About this exercise → Please write out exactly the lines from the opening of the listing through the line that holds "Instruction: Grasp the", including both, and nothing else; no pictures.

Given information →
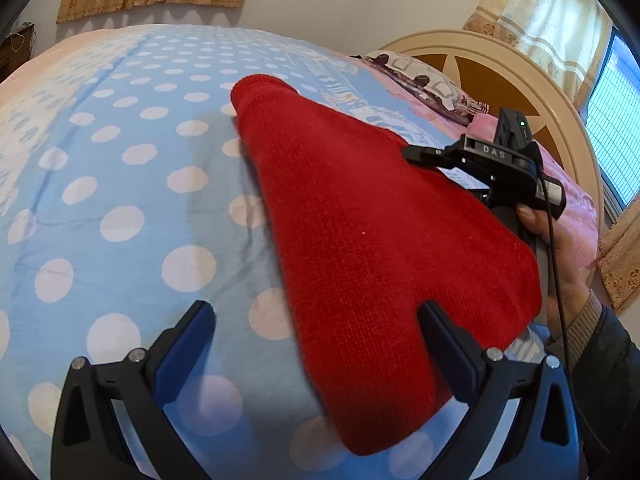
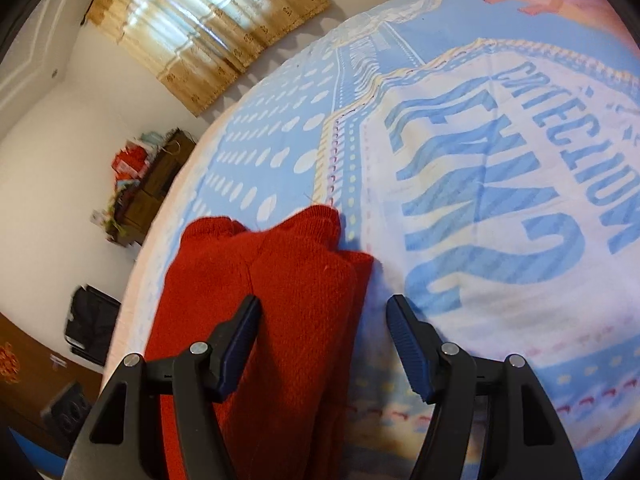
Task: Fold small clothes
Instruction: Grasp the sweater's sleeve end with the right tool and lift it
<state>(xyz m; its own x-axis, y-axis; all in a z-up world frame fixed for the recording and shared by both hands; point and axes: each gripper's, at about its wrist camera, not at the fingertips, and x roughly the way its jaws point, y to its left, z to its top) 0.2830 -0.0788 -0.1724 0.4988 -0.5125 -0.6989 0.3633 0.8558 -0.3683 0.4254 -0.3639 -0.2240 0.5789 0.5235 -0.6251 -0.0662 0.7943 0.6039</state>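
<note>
The red knit (image 1: 360, 240) lies folded on the bed (image 1: 120, 160), on the dotted blue sheet. The left gripper (image 1: 316, 320) is released, jaws wide, one finger at the cloth's near edge. The right gripper (image 2: 324, 320) is also released, with the knit's edge between its jaws but not pinched. Risk: pulling away, a finger could catch the wool and drag the fold open.

Pretty bright daylight coming through the curtains (image 2: 200, 28) and window (image 1: 614, 120). Soft shadows, no real glare. Heavy fisheye bending with dark corners, and the nearest red knit (image 1: 380, 360) looks smeared.
</note>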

Task solution →
Task: Fold small clothes
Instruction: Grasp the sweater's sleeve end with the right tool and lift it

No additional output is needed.